Exercise prompt
Check each line of the records below for the word "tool" and copy those where it appears.
^^^^
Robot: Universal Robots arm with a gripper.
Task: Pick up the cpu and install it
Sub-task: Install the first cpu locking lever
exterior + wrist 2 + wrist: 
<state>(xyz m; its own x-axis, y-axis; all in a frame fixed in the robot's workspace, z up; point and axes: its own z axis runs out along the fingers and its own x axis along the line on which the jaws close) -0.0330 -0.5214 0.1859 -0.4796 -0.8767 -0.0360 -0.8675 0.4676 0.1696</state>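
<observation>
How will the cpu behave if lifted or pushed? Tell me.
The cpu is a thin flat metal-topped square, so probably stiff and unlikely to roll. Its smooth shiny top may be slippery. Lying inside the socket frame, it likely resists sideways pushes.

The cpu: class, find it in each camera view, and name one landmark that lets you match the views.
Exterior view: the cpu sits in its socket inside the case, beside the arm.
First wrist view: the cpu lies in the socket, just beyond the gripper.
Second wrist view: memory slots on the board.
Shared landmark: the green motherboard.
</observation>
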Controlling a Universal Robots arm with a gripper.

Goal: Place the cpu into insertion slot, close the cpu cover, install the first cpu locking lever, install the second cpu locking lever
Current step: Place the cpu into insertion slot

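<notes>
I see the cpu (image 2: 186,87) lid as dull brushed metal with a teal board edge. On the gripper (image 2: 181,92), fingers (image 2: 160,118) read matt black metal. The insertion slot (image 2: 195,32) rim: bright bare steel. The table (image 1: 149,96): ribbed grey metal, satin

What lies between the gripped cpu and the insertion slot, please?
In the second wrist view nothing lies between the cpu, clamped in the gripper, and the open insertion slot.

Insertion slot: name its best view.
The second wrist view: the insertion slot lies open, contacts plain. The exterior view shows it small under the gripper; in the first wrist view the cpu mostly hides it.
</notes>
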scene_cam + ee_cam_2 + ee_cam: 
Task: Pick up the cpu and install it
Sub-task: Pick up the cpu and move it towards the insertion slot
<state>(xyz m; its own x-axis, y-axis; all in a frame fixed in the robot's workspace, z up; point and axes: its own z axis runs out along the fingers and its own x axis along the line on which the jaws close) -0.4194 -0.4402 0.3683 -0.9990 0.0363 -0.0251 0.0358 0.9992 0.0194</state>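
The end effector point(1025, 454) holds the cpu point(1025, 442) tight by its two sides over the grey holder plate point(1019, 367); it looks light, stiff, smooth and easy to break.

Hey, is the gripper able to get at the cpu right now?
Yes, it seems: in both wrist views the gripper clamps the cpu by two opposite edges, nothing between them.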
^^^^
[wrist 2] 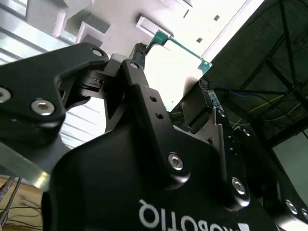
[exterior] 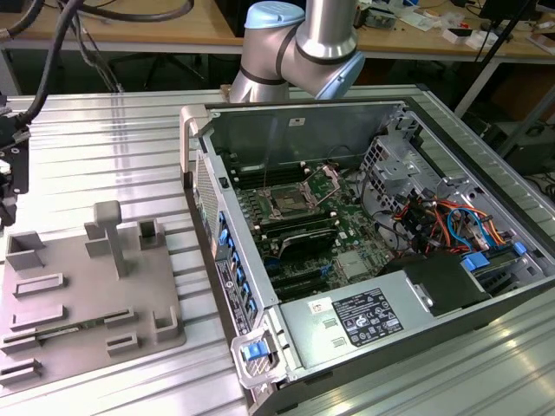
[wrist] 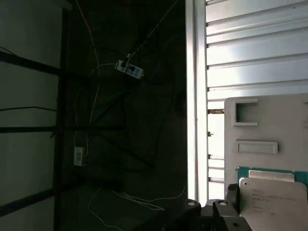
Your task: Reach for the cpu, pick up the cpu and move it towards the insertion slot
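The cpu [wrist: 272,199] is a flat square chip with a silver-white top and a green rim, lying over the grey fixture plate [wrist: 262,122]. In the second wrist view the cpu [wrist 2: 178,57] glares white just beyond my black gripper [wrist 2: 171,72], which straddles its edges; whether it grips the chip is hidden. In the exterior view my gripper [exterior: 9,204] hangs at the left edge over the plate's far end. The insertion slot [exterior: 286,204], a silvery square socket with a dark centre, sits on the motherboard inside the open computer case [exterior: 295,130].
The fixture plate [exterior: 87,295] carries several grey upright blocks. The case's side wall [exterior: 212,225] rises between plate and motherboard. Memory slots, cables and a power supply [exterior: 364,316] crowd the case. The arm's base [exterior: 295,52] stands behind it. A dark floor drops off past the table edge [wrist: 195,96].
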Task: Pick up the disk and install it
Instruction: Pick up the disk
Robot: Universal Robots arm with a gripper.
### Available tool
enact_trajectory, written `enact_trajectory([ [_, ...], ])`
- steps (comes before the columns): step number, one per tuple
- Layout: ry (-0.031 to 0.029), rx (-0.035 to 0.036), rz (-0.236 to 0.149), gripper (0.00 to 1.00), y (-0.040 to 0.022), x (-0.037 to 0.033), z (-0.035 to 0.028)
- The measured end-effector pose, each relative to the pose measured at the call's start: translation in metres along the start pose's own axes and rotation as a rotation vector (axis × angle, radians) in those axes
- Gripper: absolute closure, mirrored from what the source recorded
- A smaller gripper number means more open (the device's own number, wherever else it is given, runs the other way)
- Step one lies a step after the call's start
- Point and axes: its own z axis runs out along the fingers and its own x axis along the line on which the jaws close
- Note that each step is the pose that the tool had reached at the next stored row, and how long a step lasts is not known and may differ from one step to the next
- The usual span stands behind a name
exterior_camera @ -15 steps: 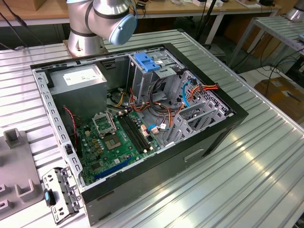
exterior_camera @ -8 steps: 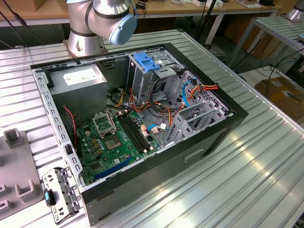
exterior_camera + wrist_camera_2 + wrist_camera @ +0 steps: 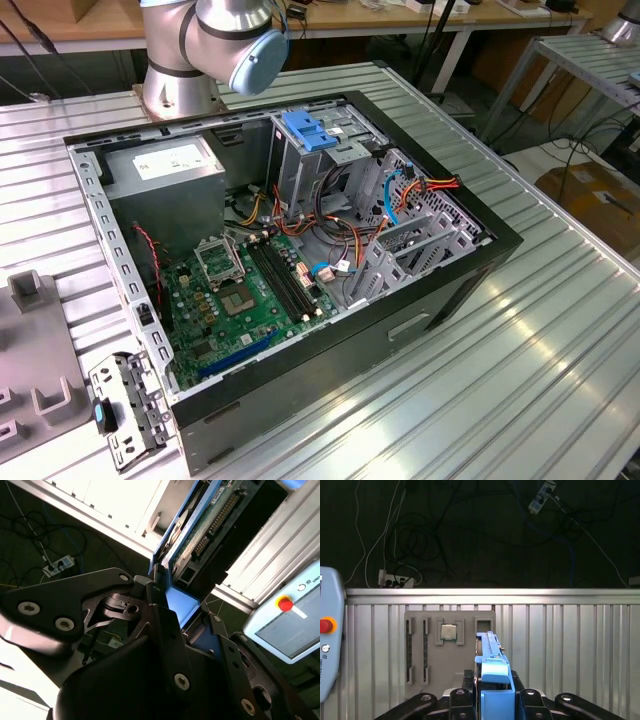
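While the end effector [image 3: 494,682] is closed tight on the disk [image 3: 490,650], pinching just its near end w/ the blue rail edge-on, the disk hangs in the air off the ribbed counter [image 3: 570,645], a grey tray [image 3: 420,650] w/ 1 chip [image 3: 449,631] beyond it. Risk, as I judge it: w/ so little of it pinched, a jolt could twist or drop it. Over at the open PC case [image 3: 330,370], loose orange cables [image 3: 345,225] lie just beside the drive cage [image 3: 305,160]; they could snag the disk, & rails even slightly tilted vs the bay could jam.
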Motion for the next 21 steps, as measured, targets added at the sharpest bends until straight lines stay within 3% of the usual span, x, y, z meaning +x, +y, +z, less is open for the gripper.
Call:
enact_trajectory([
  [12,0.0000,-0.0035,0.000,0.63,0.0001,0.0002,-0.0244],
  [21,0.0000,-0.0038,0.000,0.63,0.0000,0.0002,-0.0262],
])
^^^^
Answer for the task
### Available tool
- Note that each step is the pose that the tool had reached at the next stored row, and how long a step lasts is not known and may differ from one step to the next

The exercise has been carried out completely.